Da un lato, l’alto debito costringe l’Italia a fare tagli sulla spesa pubblica, e questo impedisce la crescita economica del paese. Dall’altro, gli interessi passivi dei creditori tendono ad alzarsi sempre di più, quindi il debito, se non si estingue, continua ad alzarsi.

Questa dinamica giustifica l’interesse per lo spread Bund-BTP. Si tratta di un indicatore che misura la differenza del rendimento tra i buoni del tesoro tedeschi (Bund), considerati solidi e quindi a basso rendimento, e quelli Italiani (BTP), considerati meno ‘robusti’. Acquistando da anni i titoli italiani (tramite il quantitative easing), la BCE garantisce un certo bilanciamento di questo valore.

 

Come uscire dallo stallo del debito pubblico italiano?

Per migliorare il rapporto debito pubblico/PIL – e dunque essenzialmente per diminuirlo – si può puntare alla riduzione del debito pubblico oppure all’aumento del PIL. Negli ultimi anni in Italia si sono alternate entrambe le soluzioni.

Per ovvi motivi sociali e politici, in generale i governi tendono a non tagliare i bilanci e a non aumentare le tasse, perciò la responsabilità ricade alle autorità monetarie. Tuttavia cresce la richiesta che le banche centrali monetizzino i deficit, quindi ci aspetta un altro periodo di quantitative easing.

Un’altra soluzione sarebbe quella di globalizzare gli allargamenti monetari e finanziari affidando un ruolo centrale al Fondo monetario internazionale.

Sicuramente la politica italiana è chiamata a investire in modo oculato solo nei settori in cui la spesa può creare ricchezza nel medio-lungo termine, tralasciando gli investimenti meno redditizi.

 

Segnali positivi all’orizzonte

Recentemente, sia Bankitalia che la Commissione europea hanno espresso ottimismo nei confronti della crescita economica italiana. Sembra che, nonostante l’inflazione e gli aumenti del costo dell’energia, ci sia una leggera ma confortante ripresa.

La fase di convalescenza post-Covid sembra quindi appena superata e ci avviamo verso un’altra fase di miglioramento. In questo possiamo guardare positivamente a paesi come la Spagna e il Belgio, che sono riusciti a risanare i propri debiti e a conquistare quindi una posizione meno rischiosa sui mercati finanziari.

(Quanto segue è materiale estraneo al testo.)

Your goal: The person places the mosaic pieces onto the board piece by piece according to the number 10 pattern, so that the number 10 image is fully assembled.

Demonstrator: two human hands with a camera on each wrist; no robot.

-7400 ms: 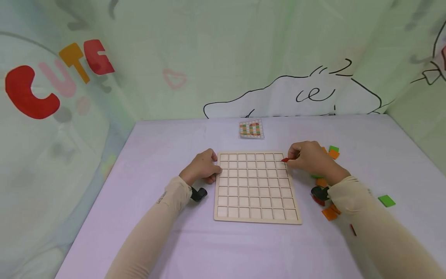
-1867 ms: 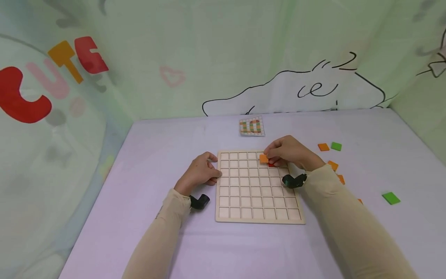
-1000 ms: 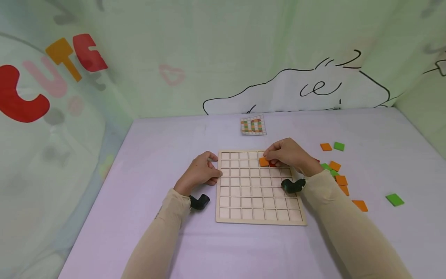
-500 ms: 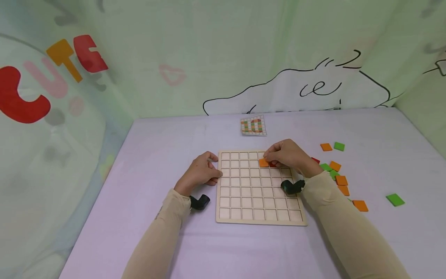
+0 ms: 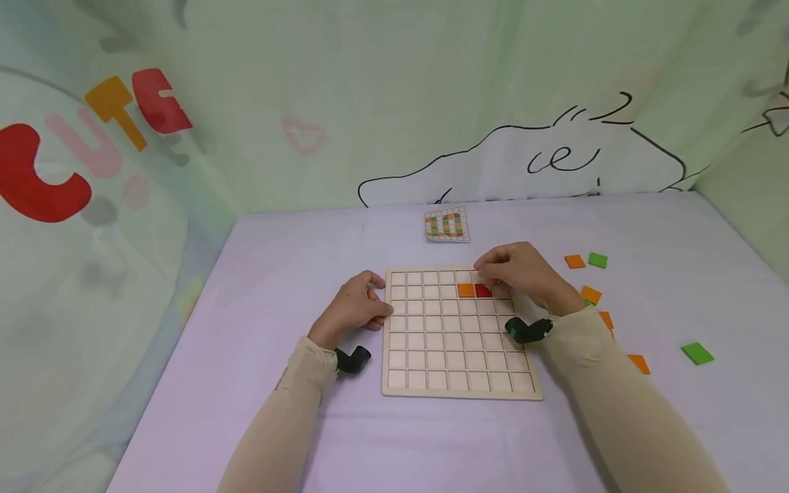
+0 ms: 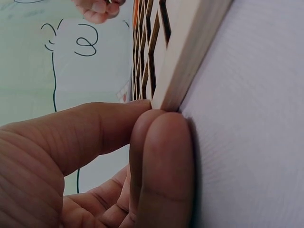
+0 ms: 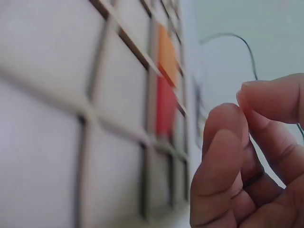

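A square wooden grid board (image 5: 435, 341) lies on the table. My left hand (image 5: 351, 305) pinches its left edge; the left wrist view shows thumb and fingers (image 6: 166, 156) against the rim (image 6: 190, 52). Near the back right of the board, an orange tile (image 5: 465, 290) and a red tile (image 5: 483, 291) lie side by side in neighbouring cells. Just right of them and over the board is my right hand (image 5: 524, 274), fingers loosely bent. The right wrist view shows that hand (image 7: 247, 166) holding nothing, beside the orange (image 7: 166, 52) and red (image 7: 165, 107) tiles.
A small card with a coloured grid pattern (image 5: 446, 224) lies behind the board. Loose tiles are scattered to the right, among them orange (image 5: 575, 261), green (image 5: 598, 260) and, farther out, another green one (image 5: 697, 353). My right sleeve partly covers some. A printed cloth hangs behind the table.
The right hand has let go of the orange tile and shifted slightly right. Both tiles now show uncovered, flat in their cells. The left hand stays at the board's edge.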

Bisogna precisare infine che i debiti di per sé rappresentano un investimento utile allo sviluppo del paese. Costituiscono un problema solo se crescono in maniera sproporzionata e se sono soprattutto speculativi, quindi sganciati dall’economia reale.

Di sicuro, la diminuzione del debito resta per l’Italia una priorità.